Collected material =

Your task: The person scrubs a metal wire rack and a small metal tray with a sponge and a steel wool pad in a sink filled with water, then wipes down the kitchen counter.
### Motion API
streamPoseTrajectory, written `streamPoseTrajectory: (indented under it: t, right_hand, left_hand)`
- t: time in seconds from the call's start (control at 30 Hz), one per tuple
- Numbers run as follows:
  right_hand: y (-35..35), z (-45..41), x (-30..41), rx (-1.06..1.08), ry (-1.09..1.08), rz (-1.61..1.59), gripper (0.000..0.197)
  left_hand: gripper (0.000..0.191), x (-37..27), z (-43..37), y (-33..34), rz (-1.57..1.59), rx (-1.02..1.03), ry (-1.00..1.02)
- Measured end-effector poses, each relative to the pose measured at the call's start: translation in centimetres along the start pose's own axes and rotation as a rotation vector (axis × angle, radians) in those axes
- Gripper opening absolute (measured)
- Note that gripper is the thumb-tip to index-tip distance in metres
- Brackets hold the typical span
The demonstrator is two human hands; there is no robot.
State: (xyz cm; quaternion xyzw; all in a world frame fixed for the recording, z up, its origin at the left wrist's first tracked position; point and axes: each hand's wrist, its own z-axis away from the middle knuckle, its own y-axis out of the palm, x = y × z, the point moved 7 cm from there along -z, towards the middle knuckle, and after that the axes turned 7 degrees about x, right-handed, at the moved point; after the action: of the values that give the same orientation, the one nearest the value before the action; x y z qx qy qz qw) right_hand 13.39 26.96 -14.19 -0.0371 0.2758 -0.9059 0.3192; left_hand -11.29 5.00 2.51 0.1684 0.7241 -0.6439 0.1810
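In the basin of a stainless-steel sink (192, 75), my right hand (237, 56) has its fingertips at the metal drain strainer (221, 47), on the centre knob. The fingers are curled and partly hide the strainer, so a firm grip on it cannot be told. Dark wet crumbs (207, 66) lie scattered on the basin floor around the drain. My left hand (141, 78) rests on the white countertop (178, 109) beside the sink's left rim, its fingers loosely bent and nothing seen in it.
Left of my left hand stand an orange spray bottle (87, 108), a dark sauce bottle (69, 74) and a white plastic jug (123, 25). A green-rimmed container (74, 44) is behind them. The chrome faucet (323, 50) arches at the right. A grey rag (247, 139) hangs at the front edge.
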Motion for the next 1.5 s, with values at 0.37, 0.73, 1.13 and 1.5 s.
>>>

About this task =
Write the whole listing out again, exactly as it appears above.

Result of this exercise =
Your task: The person scrubs a metal wire rack and a small metal tray with a sponge and a steel wool pad in a sink filled with water, then wipes down the kitchen counter.
### Motion API
streamPoseTrajectory, written `streamPoseTrajectory: (indented under it: t, right_hand, left_hand)`
- t: time in seconds from the call's start (control at 30 Hz), one per tuple
- Numbers run as follows:
  right_hand: y (-35..35), z (-45..41), x (-30..41), rx (-1.06..1.08), ry (-1.09..1.08), rz (-1.61..1.59), gripper (0.000..0.197)
  left_hand: gripper (0.000..0.191), x (-37..27), z (-43..37), y (-33..34), rz (-1.57..1.59), rx (-1.02..1.03), ry (-1.00..1.02)
- Measured end-effector poses, each relative to the pose measured at the call's start: translation in centimetres along the start pose's own axes and rotation as a rotation vector (axis × angle, radians) in those axes
- Gripper opening absolute (measured)
- Note that gripper is the thumb-tip to index-tip distance in metres
- Brackets hold the typical span
The demonstrator is two human hands; there is no robot.
State: (xyz cm; quaternion xyzw; all in a world frame fixed for the recording, z up, its origin at the left wrist's first tracked position; point and axes: each hand's wrist, its own z-axis away from the middle knuckle, its own y-axis out of the palm, x = y × z, the point moved 7 cm from there along -z, towards the middle knuckle, and after that the axes turned 7 degrees about x, right-handed, at the moved point; after the action: of the values that give the same orientation, the one nearest the value before the action; x y z qx qy qz qw) right_hand 13.39 26.96 -14.19 -0.0371 0.2758 -0.9059 0.3192; left_hand -11.29 5.00 2.51 0.1684 0.7241 -0.6439 0.1810
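In the basin of a stainless-steel sink (192, 75), my right hand (237, 56) has its fingertips at the metal drain strainer (221, 47), on the centre knob. The fingers are curled and partly hide the strainer, so a firm grip on it cannot be told. Dark wet crumbs (207, 66) lie scattered on the basin floor around the drain. My left hand (141, 78) rests on the white countertop (178, 109) beside the sink's left rim, its fingers loosely bent and nothing seen in it.
Left of my left hand stand an orange spray bottle (87, 108), a dark sauce bottle (69, 74) and a white plastic jug (123, 25). A green-rimmed container (74, 44) is behind them. The chrome faucet (323, 50) arches at the right. A grey rag (247, 139) hangs at the front edge.
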Motion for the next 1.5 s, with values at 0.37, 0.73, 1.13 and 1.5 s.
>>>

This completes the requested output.